For inorganic solids (periodic systems), start the container with
ALCHEMI_NIM_PBC=true, which is the default.For isolated molecules, start the container with
ALCHEMI_NIM_PBC=false.To run both workloads, launch separate containers for periodic and non-periodic workloads.
A PBC mode mismatch might be reported in the container logs or returned as an error response from the API.
Model Loading Failure#
If the container fails to load an externally mounted model, do the following:
Verify that the volume mount path matches
ALCHEMI_NIM_MODEL_PATH. Refer to Custom Models for per-model launch examples.Check file permissions. The container might run as a non-root user, so ensure that the model files are readable.
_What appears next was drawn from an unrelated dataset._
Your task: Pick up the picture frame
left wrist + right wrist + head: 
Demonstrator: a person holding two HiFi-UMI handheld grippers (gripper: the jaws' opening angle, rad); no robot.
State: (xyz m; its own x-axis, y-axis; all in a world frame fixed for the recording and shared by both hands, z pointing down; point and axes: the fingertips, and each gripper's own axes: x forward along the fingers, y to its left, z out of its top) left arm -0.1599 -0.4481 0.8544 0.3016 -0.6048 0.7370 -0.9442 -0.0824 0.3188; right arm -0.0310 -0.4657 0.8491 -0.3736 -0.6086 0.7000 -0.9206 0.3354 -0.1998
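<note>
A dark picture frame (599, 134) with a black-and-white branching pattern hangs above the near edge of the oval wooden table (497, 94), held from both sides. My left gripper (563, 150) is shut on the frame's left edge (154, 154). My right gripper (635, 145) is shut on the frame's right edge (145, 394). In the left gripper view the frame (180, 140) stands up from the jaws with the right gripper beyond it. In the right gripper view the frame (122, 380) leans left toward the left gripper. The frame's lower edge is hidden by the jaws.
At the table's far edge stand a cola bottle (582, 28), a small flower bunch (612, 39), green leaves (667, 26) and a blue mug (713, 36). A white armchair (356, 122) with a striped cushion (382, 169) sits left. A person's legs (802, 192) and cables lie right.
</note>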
If the container crashes or fails to start when using a read-only volume mount (
:ro) for custom models, mount the model or cache directory as read-write (omit:ro). The NIM might require write access to the cache.
Empty or Invalid Atoms Input#
Empty atoms arrays or malformed structures might be rejected with a 422
validation error. Ensure each structure has at least two atoms and that the
request body is well-formed. Single-atom structures are not supported by all
backends.
Service Status During Startup or Restart#
During startup or restart, the NIM might report a non-ready status while it
loads models and estimates batch sizes. The readiness endpoint might return a
technical message (for example, Triton connection refused) until the service
is fully operational.
Wait until /v1/health/ready returns {"status":"ready"} before sending
inference requests.
If the /v1/health/ready endpoint does not return {"status":"ready"} after
several minutes, do the following:
Wait. The NIM performs batch size estimation at startup. This process can take 2 to 5 minutes depending on the GPU.
Check the container logs for errors:
docker logs alchemi-bgr
Ensure that the GPU has enough free memory. Other processes consuming GPU memory reduce the available batch size.